[ASSIGNED TASK]
Nothing but the lines from the start of the data through the line with "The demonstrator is" should appear in the answer, each retyped exactly, and pictures should not.

[GIVEN DATA]
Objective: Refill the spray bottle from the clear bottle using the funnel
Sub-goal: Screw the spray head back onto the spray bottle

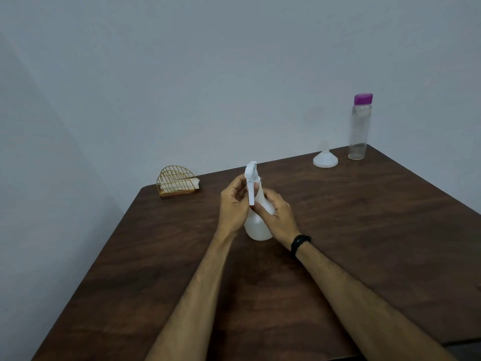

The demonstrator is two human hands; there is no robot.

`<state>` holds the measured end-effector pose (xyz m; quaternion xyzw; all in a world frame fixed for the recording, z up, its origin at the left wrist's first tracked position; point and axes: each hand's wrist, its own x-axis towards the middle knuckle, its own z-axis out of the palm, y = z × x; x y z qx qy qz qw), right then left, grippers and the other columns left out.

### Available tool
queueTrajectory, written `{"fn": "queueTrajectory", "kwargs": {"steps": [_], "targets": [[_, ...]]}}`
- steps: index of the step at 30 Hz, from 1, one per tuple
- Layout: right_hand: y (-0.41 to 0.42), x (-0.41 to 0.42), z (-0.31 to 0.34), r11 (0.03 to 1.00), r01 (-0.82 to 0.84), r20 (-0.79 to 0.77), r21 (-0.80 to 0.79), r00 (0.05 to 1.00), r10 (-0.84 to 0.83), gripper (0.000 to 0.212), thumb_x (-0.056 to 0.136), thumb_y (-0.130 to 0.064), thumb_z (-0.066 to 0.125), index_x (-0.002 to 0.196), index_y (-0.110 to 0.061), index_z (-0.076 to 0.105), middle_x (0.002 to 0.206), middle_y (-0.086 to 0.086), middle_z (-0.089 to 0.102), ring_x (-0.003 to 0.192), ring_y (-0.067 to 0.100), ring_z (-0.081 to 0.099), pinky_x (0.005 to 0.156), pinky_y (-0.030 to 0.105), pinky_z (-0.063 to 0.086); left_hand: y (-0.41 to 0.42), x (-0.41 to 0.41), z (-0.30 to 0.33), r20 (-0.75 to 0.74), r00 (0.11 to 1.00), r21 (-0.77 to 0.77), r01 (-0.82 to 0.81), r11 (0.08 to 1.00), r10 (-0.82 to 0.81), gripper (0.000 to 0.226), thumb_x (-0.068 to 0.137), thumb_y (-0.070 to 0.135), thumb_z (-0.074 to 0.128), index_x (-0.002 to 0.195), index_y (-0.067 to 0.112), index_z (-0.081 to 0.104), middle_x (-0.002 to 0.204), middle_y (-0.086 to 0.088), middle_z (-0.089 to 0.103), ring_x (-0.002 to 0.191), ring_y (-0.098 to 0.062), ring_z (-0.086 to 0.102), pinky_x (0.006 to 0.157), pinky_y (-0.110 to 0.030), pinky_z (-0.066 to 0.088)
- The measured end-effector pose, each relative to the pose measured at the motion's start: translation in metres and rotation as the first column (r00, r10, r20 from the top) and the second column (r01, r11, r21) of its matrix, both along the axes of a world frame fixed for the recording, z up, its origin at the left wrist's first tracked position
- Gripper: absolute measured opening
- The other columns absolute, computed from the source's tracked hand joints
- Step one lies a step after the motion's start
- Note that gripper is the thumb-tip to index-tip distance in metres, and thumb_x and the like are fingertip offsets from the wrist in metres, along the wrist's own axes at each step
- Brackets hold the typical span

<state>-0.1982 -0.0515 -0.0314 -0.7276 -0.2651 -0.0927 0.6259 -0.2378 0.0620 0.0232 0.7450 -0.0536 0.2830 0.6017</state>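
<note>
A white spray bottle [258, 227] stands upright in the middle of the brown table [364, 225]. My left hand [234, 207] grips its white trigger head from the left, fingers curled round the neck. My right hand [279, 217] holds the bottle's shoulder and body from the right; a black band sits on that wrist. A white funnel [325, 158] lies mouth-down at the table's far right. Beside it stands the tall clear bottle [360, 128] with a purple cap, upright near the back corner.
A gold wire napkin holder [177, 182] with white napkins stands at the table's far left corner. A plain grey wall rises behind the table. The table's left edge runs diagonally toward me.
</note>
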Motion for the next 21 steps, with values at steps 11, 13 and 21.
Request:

[RESULT]
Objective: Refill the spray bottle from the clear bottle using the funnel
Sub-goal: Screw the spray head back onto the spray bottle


The demonstrator is two human hands; there is no robot.

Nothing else is needed for this exercise.